Contenedores en el Puerto de Barcelona.
25/06/2024
3 min

Vivimos un período de gran convulsión política. Veremos qué ocurre en Francia y Estados Unidos en las próximas elecciones, pero las alternativas extremistas van ganando terreno. La inquietud del electorado tiene diversas raíces, pero un factor común es la inseguridad que provocan el cambio tecnológico, el riesgo climático o la presión del mundo emergente sobre el nivel de vida de las economías desarrolladas.

Ante este malestar social la respuesta política que domina la escena internacional es, por desgracia, profundamente errónea. Recuerda, desgraciadamente, la reacción a la Gran Depresión de 1929. En aquellos años el proteccionismo, iniciado en Estados Unidos con la ley de aranceles Smoot-Hawley, se extendió a todo el mundo, agravando y prolongando los efectos recesivos de la crisis financiera. Es bien conocido el impacto que estos fenómenos tuvieron en la violencia política previa a la Segunda Guerra Mundial.

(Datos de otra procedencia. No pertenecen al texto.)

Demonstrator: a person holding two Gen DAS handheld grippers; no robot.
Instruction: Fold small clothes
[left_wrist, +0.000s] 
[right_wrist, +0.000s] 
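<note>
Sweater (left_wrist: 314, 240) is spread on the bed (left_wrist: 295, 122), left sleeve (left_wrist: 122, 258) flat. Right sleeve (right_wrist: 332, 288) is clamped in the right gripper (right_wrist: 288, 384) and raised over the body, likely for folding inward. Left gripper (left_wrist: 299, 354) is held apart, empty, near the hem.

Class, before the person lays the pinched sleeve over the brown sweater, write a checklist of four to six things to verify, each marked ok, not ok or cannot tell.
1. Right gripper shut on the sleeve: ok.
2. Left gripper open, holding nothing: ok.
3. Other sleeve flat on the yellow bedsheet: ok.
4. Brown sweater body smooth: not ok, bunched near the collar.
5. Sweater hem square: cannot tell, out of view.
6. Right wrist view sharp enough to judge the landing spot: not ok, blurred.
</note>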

En el siglo XXI, la escalada iliberal también se inicia en Estados Unidos, con las políticas de aranceles del presidente Trump hacia China y la Unión Europea. Son políticas aislacionistas, que rechazan los organismos multilaterales que Estados Unidos impulsó en 1944 en Bretton Woods. El marco de relaciones internacionales que se estableció entonces era liberal. Estaba dominado, cierto, por las potencias occidentales, pero era un orden mundial abierto, que reconocía el potencial de progreso de una economía internacional con intercambios comerciales y flujos de inversión extranjera cada vez más libres. A lo largo de varias décadas, han sido muchos los países que han dejado atrás la pobreza gracias a ese orden liberal que ahora está en riesgo. Los protagonistas más recientes son, cómo no, China y varios países asiáticos. Han crecido de forma espectacular, al tiempo que Occidente gozaba del acceso a productos manufacturados a precios muy competitivos.

El orden internacional liberal se rompe esencialmente por dos motivos. En primer lugar, porque las dificultades de los trabajadores poco cualificados para mantener sus niveles de retribución o los puestos de trabajo han sido aprovechadas por políticos populistas como Trump, que han echado las culpas a la competencia de China, el enemigo exterior que es un chivo expiatorio útil. Cierto es que las políticas comerciales de China son oscuras y pueden haber violado los acuerdos internacionales. Sin embargo, los estudios empíricos muestran que los problemas de los trabajadores de baja calificación en los países avanzados son en gran medida el resultado de los cambios tecnológicos y no de la globalización. Políticos como Trump estimulan el rencor hacia los extranjeros para esconder su fracaso en las políticas de formación que deberían permitir a los trabajadores adaptarse a las nuevas tecnologías.

La segunda causa es que los países emergentes representan ya parte significativa de la economía mundial, pero Occidente no les ha otorgado el peso político que les correspondería en la gobernanza de la economía mundial. Esta actitud egoísta ha sido una estrategia pésima para defender el orden liberal internacional, al erosionar su legitimidad política. Es, por tanto, muy difícil que la rivalidad tecnológica y geoestratégica entre Estados Unidos y China se canalice mediante los organismos internacionales y el mundo está inmerso en una guerra arancelaria extraordinariamente peligrosa. El proteccionismo de Trump ha continuado con los enormes subsidios y las grandes subidas de aranceles impulsadas por el presidente Biden.

La Unión Europea está tratando de moderar esta involución proteccionista, pero no tiene el peso global que debería, ni la cohesión interna suficiente para encabezar una estrategia sólida de defensa del orden internacional liberal. De hecho, en la propia Europa son muchos los políticos y ciudadanos tentados por las políticas de autosuficiencia.

Es, pues, una situación preocupante, porque el mundo no necesita un momento Smoot-Hawley, sino un nuevo momento Bretton Woods: un esfuerzo de conjunto, multilateral, para afrontar los problemas compartidos por todas las naciones del planeta. Un impulso que restablezca el multilateralismo. Es decir, unas normas internacionales que permitan competir en un terreno de juego equilibrado, con árbitros independientes, y que a su vez hacen más fácil la colaboración en otros ámbitos, como el cambio climático, en los que el entendimiento entre las potencias es extremadamente urgente. Si en los próximos meses confirman el abandono del orden liberal internacional, seguro que pronto nos arrepentiremos.